TASK TO COMPLETE: Your answer should consist of each line from the data below that contains "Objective".

[Records excerpted from a collection]
☆ ☆ ☆
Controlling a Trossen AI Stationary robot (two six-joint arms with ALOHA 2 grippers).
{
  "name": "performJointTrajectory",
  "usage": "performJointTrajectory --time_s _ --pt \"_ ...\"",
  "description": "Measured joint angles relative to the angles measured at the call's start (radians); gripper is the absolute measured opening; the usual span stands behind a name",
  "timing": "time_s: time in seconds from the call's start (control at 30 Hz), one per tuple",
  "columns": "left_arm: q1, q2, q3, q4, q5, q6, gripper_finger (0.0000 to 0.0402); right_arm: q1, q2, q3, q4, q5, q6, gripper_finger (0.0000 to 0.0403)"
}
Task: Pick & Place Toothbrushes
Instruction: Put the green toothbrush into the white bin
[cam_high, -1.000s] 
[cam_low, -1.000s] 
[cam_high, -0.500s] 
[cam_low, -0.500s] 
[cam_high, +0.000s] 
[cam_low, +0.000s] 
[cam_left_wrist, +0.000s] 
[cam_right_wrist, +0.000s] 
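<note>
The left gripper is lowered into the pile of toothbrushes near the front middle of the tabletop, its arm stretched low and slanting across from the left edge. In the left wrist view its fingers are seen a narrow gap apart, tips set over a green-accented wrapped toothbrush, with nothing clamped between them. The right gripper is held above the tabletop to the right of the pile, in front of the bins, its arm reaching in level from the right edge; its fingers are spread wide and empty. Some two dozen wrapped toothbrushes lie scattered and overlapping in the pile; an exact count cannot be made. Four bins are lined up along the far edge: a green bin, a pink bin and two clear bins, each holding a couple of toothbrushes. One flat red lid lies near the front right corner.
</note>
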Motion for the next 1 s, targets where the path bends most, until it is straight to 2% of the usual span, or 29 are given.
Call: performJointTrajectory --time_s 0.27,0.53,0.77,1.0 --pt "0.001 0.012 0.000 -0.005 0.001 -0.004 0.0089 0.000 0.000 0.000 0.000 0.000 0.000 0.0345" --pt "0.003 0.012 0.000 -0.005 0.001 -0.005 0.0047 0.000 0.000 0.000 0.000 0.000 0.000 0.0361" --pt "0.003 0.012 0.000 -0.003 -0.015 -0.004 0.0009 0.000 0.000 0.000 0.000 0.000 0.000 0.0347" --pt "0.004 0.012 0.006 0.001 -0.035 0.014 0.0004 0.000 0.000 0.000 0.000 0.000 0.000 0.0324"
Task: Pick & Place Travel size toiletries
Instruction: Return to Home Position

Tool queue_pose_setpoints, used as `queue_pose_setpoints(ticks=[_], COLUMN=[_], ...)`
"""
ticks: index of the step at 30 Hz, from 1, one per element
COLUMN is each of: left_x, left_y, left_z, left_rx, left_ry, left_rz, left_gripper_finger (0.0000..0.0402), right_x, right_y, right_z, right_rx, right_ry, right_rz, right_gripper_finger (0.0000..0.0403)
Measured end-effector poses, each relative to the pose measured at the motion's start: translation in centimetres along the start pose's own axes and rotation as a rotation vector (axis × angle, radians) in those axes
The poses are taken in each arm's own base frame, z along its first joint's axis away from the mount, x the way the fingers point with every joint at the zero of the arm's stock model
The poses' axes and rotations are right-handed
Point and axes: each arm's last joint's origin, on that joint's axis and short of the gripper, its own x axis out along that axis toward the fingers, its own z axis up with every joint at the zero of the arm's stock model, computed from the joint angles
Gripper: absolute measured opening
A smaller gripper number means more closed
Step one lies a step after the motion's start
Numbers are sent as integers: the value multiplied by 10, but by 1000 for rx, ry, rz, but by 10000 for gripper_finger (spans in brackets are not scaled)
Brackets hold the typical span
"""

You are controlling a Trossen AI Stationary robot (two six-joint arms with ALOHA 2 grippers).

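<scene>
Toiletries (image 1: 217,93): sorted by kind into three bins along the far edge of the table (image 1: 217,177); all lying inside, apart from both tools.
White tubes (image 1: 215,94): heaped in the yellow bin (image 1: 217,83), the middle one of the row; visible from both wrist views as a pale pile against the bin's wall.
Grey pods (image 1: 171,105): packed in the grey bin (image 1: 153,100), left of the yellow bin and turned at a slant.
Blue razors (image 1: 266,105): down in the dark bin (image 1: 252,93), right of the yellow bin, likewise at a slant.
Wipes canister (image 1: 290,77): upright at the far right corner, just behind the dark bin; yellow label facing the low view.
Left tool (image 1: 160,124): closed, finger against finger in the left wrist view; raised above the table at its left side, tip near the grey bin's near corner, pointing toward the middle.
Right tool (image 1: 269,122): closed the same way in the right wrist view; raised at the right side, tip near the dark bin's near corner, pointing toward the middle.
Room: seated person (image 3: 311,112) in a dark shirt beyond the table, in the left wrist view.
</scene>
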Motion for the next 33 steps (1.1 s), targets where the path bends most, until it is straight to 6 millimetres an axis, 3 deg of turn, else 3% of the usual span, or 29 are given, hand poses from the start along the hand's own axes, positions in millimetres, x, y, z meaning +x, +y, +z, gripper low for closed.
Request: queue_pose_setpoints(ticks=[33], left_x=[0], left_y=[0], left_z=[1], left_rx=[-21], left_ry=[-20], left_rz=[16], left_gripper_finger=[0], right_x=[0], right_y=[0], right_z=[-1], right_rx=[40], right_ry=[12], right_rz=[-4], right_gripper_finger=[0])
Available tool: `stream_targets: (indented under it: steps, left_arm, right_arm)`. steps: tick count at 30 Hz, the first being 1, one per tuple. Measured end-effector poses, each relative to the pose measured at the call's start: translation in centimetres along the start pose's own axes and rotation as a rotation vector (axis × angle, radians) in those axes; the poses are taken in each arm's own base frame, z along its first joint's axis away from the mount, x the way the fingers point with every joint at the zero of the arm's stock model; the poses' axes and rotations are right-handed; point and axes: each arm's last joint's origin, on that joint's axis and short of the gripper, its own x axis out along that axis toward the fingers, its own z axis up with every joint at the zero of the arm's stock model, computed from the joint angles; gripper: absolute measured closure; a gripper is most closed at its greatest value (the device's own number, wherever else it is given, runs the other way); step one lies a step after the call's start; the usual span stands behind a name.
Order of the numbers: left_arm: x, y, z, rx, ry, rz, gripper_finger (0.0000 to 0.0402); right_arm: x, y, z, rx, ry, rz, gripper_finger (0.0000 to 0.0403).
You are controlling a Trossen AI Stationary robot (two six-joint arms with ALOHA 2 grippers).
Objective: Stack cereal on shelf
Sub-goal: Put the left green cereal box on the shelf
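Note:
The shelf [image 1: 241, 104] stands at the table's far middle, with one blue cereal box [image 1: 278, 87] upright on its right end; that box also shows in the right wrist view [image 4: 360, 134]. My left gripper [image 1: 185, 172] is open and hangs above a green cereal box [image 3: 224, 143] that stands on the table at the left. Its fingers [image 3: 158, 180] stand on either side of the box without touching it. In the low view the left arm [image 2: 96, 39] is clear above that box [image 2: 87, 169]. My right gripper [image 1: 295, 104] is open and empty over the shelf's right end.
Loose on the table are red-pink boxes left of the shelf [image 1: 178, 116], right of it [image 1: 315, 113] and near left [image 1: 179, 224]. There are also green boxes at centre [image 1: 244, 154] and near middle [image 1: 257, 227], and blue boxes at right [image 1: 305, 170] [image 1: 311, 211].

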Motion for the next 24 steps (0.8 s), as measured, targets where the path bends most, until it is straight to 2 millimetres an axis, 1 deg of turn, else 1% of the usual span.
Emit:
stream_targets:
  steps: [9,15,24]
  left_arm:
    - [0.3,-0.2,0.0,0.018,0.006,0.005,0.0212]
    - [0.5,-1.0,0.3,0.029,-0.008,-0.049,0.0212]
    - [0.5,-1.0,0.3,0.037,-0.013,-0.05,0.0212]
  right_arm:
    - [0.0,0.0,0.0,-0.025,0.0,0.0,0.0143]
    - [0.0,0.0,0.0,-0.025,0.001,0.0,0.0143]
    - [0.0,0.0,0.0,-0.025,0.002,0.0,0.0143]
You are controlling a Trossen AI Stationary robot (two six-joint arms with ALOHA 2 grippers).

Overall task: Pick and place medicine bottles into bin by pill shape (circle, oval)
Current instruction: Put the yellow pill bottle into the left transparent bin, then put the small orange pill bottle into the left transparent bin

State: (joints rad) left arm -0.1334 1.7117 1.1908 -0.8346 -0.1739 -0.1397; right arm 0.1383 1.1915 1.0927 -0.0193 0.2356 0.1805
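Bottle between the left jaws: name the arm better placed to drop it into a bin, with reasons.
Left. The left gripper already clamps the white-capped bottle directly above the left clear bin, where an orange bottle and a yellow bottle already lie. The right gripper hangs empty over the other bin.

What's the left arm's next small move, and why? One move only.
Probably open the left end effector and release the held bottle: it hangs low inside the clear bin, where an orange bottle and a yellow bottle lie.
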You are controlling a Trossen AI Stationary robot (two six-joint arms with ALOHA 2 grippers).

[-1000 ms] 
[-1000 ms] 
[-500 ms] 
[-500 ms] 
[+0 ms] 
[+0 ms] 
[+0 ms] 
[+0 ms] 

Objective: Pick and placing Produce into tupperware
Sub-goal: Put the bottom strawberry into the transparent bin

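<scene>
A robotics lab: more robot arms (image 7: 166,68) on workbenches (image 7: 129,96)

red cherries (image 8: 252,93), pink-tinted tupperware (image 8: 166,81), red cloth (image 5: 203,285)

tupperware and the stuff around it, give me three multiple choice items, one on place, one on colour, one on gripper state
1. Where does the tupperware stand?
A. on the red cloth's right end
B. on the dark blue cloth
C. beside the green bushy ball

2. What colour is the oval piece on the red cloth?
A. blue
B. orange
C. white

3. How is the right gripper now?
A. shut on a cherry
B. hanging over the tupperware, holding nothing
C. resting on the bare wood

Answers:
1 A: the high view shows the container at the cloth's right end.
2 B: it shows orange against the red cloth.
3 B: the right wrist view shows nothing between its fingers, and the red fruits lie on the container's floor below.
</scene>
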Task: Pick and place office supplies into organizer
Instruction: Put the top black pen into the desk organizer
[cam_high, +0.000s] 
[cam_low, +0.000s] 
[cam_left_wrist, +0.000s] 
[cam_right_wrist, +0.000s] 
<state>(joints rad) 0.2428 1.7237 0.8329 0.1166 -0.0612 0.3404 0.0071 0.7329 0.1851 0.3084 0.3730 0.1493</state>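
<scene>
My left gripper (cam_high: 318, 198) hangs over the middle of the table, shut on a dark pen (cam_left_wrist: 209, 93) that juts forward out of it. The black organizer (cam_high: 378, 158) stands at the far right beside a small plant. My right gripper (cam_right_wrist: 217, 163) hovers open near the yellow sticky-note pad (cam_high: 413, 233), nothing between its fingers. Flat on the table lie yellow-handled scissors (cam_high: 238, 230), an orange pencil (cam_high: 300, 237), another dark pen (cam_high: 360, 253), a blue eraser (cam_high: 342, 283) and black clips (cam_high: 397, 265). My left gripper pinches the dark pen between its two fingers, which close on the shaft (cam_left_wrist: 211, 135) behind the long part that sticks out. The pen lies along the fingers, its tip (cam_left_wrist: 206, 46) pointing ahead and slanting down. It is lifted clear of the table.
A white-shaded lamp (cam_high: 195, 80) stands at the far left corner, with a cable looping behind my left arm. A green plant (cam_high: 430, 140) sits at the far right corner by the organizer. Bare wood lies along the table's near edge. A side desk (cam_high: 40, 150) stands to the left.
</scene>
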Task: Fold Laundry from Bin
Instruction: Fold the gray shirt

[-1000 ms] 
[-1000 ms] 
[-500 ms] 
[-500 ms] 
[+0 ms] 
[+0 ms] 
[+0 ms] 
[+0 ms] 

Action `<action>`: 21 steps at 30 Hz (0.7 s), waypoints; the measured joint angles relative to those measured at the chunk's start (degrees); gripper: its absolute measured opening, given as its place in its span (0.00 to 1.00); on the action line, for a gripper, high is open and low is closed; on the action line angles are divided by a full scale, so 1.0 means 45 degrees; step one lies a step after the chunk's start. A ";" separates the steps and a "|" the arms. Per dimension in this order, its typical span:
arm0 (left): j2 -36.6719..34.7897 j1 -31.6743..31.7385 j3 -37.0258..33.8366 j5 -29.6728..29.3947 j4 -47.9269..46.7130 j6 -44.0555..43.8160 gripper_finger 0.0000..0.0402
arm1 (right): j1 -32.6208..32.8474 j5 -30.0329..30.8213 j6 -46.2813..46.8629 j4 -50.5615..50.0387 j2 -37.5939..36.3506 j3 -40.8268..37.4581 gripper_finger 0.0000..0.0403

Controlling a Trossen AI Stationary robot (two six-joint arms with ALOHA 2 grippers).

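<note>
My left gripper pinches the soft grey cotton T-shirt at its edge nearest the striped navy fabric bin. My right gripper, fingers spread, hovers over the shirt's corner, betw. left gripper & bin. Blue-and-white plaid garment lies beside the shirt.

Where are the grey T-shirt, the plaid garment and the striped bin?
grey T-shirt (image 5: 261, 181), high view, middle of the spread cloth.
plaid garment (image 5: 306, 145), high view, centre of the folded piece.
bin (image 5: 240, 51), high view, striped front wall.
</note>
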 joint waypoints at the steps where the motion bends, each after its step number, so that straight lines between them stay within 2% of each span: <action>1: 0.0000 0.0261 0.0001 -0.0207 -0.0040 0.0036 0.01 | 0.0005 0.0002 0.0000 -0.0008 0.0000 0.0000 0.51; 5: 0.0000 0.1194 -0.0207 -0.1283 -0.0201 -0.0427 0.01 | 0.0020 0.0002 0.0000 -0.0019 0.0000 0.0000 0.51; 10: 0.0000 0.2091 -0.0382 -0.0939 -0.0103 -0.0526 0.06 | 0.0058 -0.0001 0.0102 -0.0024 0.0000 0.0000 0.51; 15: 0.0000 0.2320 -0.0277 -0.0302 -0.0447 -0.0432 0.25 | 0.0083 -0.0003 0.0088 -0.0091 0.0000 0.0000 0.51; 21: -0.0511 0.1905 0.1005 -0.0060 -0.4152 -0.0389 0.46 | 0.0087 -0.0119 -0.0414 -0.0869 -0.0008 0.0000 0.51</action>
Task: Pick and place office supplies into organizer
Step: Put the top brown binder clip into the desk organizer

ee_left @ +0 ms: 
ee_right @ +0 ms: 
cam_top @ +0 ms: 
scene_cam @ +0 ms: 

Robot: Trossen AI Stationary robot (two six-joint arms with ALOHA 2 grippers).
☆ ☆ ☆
COMPLETED EXERCISE:
Objective: Stack cereal on shelf
Objective: Pick and placing Produce into tupperware

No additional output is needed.